[keycloak-dev] Why aren't tomcat and jetty tests run!?

Bill Burke bburke at redhat.com
Mon Dec 12 10:22:56 EST 2016



On 12/12/16 8:19 AM, Stian Thorgersen wrote:
> Let's put this on hold for after 7.1 GA and make it a priority after that.
We can't have tomcat and jetty adapters failing and regressions 
happening.  There's a lot of people that depend on them.  Our customer 
base comes from a successful community project.  You don't start 
undercutting community just because its not supported in product.  I'm 
adding them back to the build because its the right thing to do.  I 
shouldn't have even asked and just did it, but I just found it quite 
annoying that they were removed as I knew they were removed on purpose.

> We are going to use Arquillian bases tests and removing the old tests as
> they have less value from a QE perspective.
Negative.  You are just 100% wrong on this.  I've said this over and 
over and you just don't listen and its getting really annoying. There 
are many tests which it doesn't matter if they run in the container or 
not.  Many tests it is not possible to even run as its impossible to set 
up the conditions you want to happen.  Many tests are functional SPI 
tests and it doesn't matter at all if they run inside the app server or 
not and its much easier to setup and debug.


> This has been discussed many
> times now and we have agreed that this will be done a long time ago so
> please let's not reiterate this discussion again and again.

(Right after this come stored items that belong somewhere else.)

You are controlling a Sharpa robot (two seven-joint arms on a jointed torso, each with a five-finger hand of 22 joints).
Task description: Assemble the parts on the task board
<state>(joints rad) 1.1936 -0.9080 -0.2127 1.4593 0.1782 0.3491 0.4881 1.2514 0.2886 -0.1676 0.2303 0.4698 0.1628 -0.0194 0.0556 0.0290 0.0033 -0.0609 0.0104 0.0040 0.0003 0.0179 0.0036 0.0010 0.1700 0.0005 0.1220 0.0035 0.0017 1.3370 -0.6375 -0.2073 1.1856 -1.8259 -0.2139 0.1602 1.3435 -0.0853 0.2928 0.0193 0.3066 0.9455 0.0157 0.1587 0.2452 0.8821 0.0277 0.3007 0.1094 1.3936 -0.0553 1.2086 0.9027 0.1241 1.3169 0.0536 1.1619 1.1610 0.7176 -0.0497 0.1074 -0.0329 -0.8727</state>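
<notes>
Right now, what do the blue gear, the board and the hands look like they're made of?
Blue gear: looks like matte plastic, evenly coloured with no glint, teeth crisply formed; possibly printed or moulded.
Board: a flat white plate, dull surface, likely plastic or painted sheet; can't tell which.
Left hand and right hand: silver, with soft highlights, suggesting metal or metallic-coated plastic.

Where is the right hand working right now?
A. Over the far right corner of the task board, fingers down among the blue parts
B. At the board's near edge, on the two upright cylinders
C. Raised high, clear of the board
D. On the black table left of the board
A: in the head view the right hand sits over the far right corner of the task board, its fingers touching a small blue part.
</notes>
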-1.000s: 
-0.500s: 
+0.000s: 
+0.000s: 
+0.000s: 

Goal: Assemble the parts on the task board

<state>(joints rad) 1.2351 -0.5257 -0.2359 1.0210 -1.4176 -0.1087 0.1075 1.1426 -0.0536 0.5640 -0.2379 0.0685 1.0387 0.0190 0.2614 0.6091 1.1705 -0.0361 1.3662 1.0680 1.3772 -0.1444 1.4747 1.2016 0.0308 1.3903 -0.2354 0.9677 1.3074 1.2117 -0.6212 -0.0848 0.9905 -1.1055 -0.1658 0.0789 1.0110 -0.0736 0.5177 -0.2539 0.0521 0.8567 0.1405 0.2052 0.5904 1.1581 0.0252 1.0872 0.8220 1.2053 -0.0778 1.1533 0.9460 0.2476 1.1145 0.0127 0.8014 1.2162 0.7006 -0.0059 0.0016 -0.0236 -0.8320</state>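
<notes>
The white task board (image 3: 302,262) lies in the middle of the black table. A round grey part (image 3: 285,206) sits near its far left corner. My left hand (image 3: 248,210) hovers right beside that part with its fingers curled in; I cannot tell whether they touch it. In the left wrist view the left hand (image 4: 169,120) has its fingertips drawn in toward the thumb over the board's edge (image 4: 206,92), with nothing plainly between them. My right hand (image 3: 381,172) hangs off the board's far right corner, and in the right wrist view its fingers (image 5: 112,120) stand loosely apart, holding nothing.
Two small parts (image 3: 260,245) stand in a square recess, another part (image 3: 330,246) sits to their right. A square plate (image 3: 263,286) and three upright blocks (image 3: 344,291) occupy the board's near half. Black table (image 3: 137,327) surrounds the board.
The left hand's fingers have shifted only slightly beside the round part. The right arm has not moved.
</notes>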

If dev and QE
> are going to collaborate on the tests we need to share the approach and QE
> has to have full functional tests.
Discussed many times and I never agreed to anything.  And kept telling 
you over and over that this mandate is uneccessary, hurtful to 
development, and is a lot of wasted effort, but you don't want to listen.

> We need to resolve this issue though so we can get access to the
> KeycloakSession from within certain tests. Ability to run adapter tests
> from within the IDE is also a nice to have, but that may be harder to
> achieve (and the effort may not be worth it, at least not for all adapters).
There's a difference between unit tests, functional tests, and 
integration tests that you are missing.  Everything is not an 
integration test.  Its  unacceptable for adapter tests to not be able to 
run in the IDE.  If you want to have additional non-IDE runnable 
integration tests, that is fine, but to be able to develop new features 
and debug most problems, running in the IDE is a must and you're just 
being stubborn to state otherwise.  Its quite annoying.